→ YOUR INSTRUCTIONS: The lines to print run from the top of the material below to the line with "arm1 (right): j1", inclusive; please copy them exactly, without pictures.

→ THE DATA:
Content starts

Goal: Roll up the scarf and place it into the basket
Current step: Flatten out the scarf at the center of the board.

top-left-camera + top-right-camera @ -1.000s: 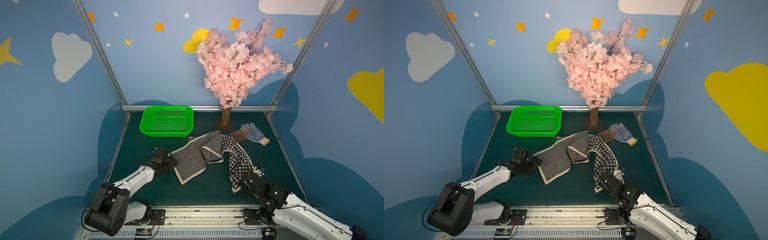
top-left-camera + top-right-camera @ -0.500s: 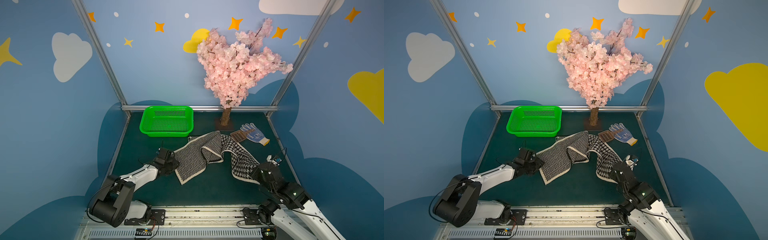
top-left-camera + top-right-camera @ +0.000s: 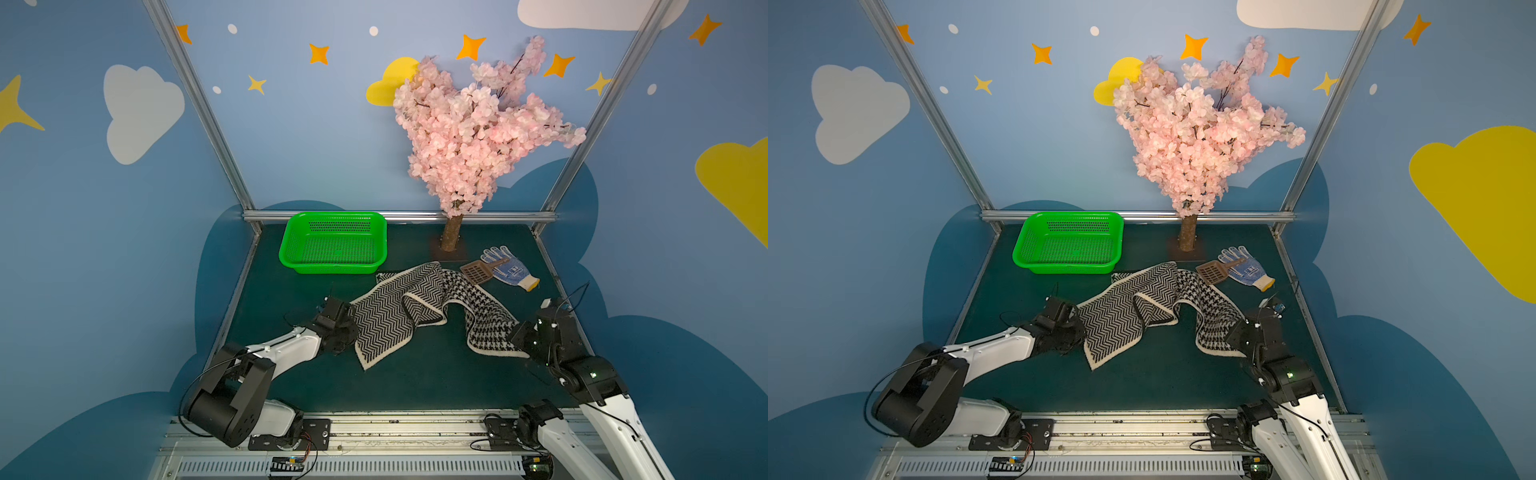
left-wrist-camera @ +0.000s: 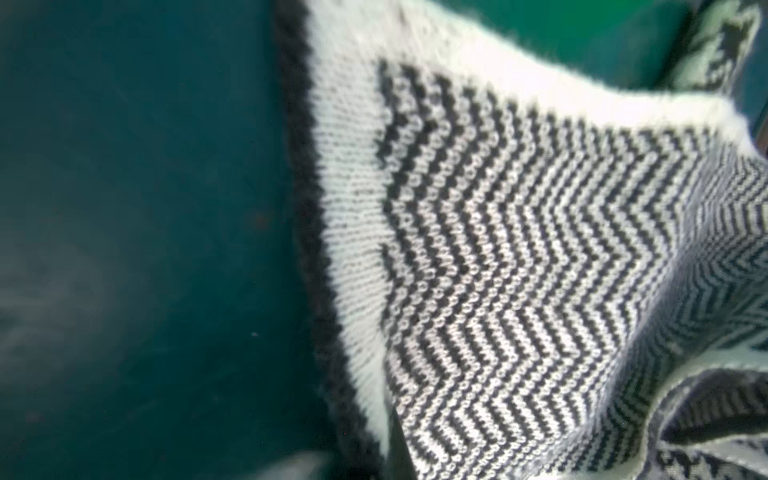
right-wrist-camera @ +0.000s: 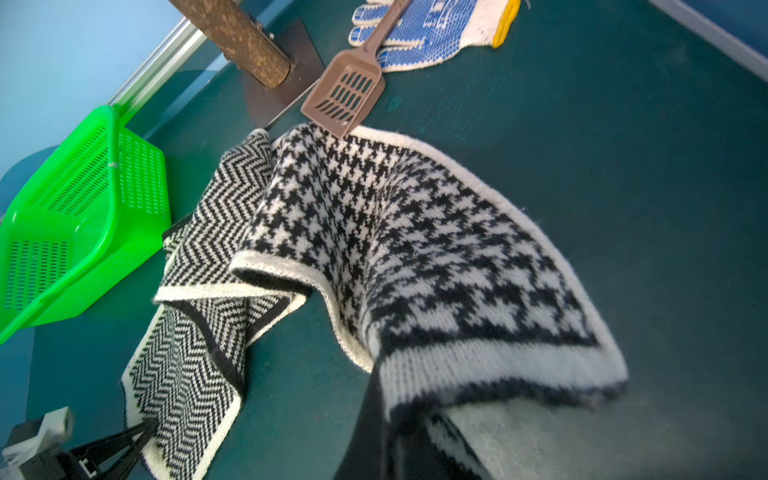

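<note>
On the dark green bench (image 3: 415, 386), the only print I can find is a blue patch on the back of the blue-dotted work glove (image 3: 509, 269), too small for me to read. The handle of a brown slotted scoop (image 3: 476, 272) lies across that glove.

The scarf (image 3: 390, 320) lies unrolled across the middle of the bench. Its long axis runs side to side, from my left gripper (image 3: 348, 328) to my right gripper (image 3: 519, 336). It bows toward the back, where it reaches just beside the scoop and comes near the trunk of the pink blossom tree (image 3: 451, 235). The left half shows herringbone zigzag and the right half houndstooth, with a cream-edged fold between them.

The left jaws are closed on the side edge of the herringbone end. In the left wrist view the cream-bordered cloth runs down toward them, but the jaws themselves are only a blur. The right jaws are pinched on the houndstooth end, which hangs lifted off the bench in the right wrist view.

The green mesh basket (image 3: 291, 257) sits at the back left. One scarf corner lies near its front right corner.
</note>
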`<state>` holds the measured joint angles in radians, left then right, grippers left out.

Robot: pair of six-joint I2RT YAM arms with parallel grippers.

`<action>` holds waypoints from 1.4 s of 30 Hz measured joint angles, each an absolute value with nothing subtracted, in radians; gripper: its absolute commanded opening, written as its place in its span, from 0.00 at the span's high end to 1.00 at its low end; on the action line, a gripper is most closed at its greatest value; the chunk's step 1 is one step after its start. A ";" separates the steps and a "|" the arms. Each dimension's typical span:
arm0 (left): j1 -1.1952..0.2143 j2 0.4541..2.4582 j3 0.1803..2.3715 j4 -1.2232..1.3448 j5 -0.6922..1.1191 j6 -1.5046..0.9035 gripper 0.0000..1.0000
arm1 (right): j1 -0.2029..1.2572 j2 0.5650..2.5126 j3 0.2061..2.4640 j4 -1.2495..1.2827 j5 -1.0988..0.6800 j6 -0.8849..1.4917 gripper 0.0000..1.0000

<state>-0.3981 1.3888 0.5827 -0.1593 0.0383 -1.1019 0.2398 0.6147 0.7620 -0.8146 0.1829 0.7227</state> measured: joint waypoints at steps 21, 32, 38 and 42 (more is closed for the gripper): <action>0.144 1.127 1.027 -0.646 -0.178 -0.717 0.97 | -0.498 0.939 1.350 -0.910 -0.242 0.500 1.00; 0.311 1.122 1.048 -0.612 -0.280 -0.680 0.97 | -0.784 1.029 1.324 -0.892 -0.561 0.618 1.00; 0.394 1.157 1.033 -0.590 -0.324 -0.719 0.97 | -0.874 1.168 1.504 -0.925 -0.670 0.656 1.00; 0.400 1.201 1.029 -0.574 -0.339 -0.741 0.97 | -0.838 1.280 1.731 -0.999 -0.644 0.601 1.00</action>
<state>0.3996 1.2007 1.0294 -0.5735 -0.3389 -0.7410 -0.8379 1.2797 1.7309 -0.9993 -0.6441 0.6010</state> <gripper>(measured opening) 0.048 0.042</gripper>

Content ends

→ WRITTEN SOLUTION:
Goal: Roll up the scarf and place it into the basket
Current step: Flatten out the scarf at the center of the board.

top-left-camera + top-right-camera @ -1.000s: 
top-left-camera + top-right-camera @ -0.500s: 
top-left-camera + top-right-camera @ +0.000s: 
left-wrist-camera @ +0.000s: 
right-wrist-camera @ +0.000s: 

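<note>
On the dark green bench (image 3: 415, 386), the only print I can find is a blue patch on the back of the blue-dotted work glove (image 3: 509, 269), too small for me to read. The handle of a brown slotted scoop (image 3: 476, 272) lies across that glove.

The scarf (image 3: 390, 320) lies unrolled across the middle of the bench. Its long axis runs side to side, from my left gripper (image 3: 348, 328) to my right gripper (image 3: 519, 336). It bows toward the back, where it reaches just beside the scoop and comes near the trunk of the pink blossom tree (image 3: 451, 235). The left half shows herringbone zigzag and the right half houndstooth, with a cream-edged fold between them.

The left jaws are closed on the side edge of the herringbone end. In the left wrist view the cream-bordered cloth runs down toward them, but the jaws themselves are only a blur. The right jaws are pinched on the houndstooth end, which hangs lifted off the bench in the right wrist view.

The green mesh basket (image 3: 291, 257) sits at the back left. One scarf corner lies near its front right corner.
</note>
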`<state>` holds the measured joint angles in radians, left then right, grippers left out.

Robot: pair of six-joint I2RT YAM arms with parallel grippers.

`<action>` holds waypoints from 1.4 s of 30 Hz measured joint angles, each an absolute value with nothing subtracted, in radians; gripper: its absolute commanded opening, written as its place in its span, from 0.00 at the span's high end to 1.00 at its low end; on the action line, a gripper is most closed at its greatest value; the chunk's step 1 is one step after its start. A ";" separates the steps and a "|" the arms. Each dimension's typical span:
arm0 (left): j1 -1.1952..0.2143 j2 0.4541..2.4582 j3 0.1803..2.3715 j4 -1.2232..1.3448 j5 -0.6922..1.1191 j6 -1.5046..0.9035 gripper 0.0000..1.0000
arm1 (right): j1 -0.2029..1.2572 j2 0.5650..2.5126 j3 0.2061..2.4640 j4 -1.2495..1.2827 j5 -1.0988..0.6800 j6 -0.8849..1.4917 gripper 0.0000..1.0000

This exercise requires no additional output.